### RECORDED INFORMATION ###

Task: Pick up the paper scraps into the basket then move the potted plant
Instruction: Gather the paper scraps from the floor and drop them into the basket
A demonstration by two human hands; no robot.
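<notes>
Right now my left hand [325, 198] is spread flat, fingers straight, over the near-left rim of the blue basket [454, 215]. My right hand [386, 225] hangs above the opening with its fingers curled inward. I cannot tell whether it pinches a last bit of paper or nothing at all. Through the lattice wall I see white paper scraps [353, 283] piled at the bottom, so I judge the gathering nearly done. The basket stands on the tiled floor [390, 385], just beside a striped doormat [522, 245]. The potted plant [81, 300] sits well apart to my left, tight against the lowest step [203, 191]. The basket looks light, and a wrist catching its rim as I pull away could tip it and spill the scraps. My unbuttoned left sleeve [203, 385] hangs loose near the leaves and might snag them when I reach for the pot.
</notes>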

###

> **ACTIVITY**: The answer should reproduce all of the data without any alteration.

> **EXPECTED OUTPUT**:
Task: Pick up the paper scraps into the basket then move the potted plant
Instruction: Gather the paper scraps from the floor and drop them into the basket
A demonstration by two human hands; no robot.
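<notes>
Right now my left hand [325, 198] is spread flat, fingers straight, over the near-left rim of the blue basket [454, 215]. My right hand [386, 225] hangs above the opening with its fingers curled inward. I cannot tell whether it pinches a last bit of paper or nothing at all. Through the lattice wall I see white paper scraps [353, 283] piled at the bottom, so I judge the gathering nearly done. The basket stands on the tiled floor [390, 385], just beside a striped doormat [522, 245]. The potted plant [81, 300] sits well apart to my left, tight against the lowest step [203, 191]. The basket looks light, and a wrist catching its rim as I pull away could tip it and spill the scraps. My unbuttoned left sleeve [203, 385] hangs loose near the leaves and might snag them when I reach for the pot.
</notes>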

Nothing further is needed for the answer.